Potentially dangerous commands are forbidden.
Examples:
```text
Forbidden:
- rm -rf
- git push
- curl | bash
```
---
## 10.3 Clean Worktree Requirement
v1 may optionally require:
```text
git status == clean
```
before execution.
This simplifies:
* Auditability
* Recovery
* Diff inspection
---
# 11. Testing and Validation
## 11.1 Validation Pipeline
Validation occurs in multiple stages:
```text
Tests
Static Analysis
Review Agent
Decision
```
---
## 11.2 Global Test Suite
Tests are global.
Rationale:
* New changes must not break old functionality
* Pipeline should maintain cumulative stability
---
## 11.3 Generated Tests
Agents may generate tests for features.
Generated tests become part of the persistent suite.
---
# 12. Artifact System
## 12.1 Artifact Goals
Artifacts provide:
* Auditability
* Replayability
* Debugging
* Historical inspection
* Prompt experimentation
---
## 12.2 Example Layout
```text
.nightshift/
project-context.md
runs/
2026-05-16-overnight/
run-summary.md
config.snapshot.yaml
tasks/
TASK-001/
task.md
plan.md
plan-review.md
implementation-log.md
test-output.txt
static-output.txt
review.md
final-notes.md
diff.patch
context-out.md
```
---
# 13. Overnight Report
At completion NightShift generates:
* Completed tasks
* Failed tasks
* Retry counts
* Files modified
* Test results
* Reviewer summaries
* Remaining issues
* Suggested follow-up work
The goal is:
> Wake up to a review package.
---
# 14. Future Directions
Potential future features:
* Parallel task execution
* DAG workflows
* Distributed workers
* Sandboxed containers
* Git branch isolation
* Agent tournaments
* Constraint language experimentation
* Prompt A/B testing
* Semantic memory systems
* Multi-repo orchestration
* Web dashboard
* Cost telemetry
* Human approval gates
---
# 15. Risks
## 15.1 Context poisoning
Mitigation:
* Context compaction
* Retry summarization
* Structured stage boundaries
---
## 15.2 Agent loops
Mitigation:
* Explicit retry counts
* Deterministic transitions
* Timeout handling
---
## 15.3 Repository damage
Mitigation:
* Scoped directories
* Command restrictions
* Validation stages
---
## 15.4 Cost explosion
Mitigation:
* Local-first execution
* Context minimization
* Escalation-only expensive models
---
# 16. Implemented Baseline
The MVP and post-MVP phases through phase 22 are implemented.

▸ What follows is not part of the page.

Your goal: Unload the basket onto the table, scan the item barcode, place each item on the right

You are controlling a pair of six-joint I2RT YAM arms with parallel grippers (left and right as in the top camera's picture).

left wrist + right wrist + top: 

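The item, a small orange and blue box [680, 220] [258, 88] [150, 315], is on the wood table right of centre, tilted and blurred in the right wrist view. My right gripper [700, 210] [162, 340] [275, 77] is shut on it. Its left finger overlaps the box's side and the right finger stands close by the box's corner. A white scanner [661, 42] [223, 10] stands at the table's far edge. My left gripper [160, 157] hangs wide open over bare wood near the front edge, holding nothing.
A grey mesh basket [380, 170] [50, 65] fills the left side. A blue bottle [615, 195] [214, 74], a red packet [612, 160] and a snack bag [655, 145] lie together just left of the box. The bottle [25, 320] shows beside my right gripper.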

NightShift currently provides:
* `nightshift init` for starter project generation
* `nightshift validate` for config, prompt, task, dependency, path, and command validation
* `nightshift status` for read-only project inspection
* `nightshift run` for the next runnable incomplete task
* `nightshift run --task TASK-ID` for a specific task
* `nightshift run --all` for sequential multi-task execution
* `nightshift web` for a read-only artifact dashboard
* Markdown task parsing with descriptions, acceptance criteria, completion state, and dependency bullets
* Dependency validation for missing references and simple cycles
* Dependency-aware task selection and task blocking
* Declarative YAML pipeline execution
* Command, agent, agent-review, review, and summarize stage handling
* Retry redirection with a configured task retry limit
* Command-backed agents
* Ollama-backed local model agents
* Prompt bundle construction with project, task, retry, and previous-stage context
* Prompt snapshots and run metadata for experiment comparison
* Optional experiment labels and prompt variant metadata
* Command allowlists and forbidden-fragment checks
* Optional shell-free command execution
* Per-stage command timeouts
* Project-root-restricted command working directories
* Environment variable allowlists for command stages
* Scoped path and artifact path safety checks
* Optional clean-worktree enforcement
* Pre-run and post-run git status artifacts
* Per-task `diff.patch` artifacts
* Task completion mutation for successful runs
* Per-run and per-task markdown/text artifacts
* Project, task, retry, and context-out files
* Final task notes, stage summaries, task completion artifacts, and run summaries
* Documentation for config, artifact review, troubleshooting, and quickstart workflows
* A complete fake-agent quickstart Lisp example under `examples/quickstart-lisp/`
The system remains sequential and local-first. It is designed to produce reviewable artifacts and repository state, not to deploy, push, or autonomously ship changes.
---
# 17. Current Product Shape
The implemented product is now a practical local runner rather than only a single-task MVP.
## 17.1 CLI Workflow
Common workflow:
```text
nightshift init
nightshift validate
nightshift status
nightshift run
nightshift run --task TASK-001
nightshift run --all
nightshift web
```
The CLI can validate a project, select runnable tasks, enforce dependencies, run one or more tasks, and report artifact locations.
## 17.2 Artifact Workflow
Artifacts are still the primary audit surface.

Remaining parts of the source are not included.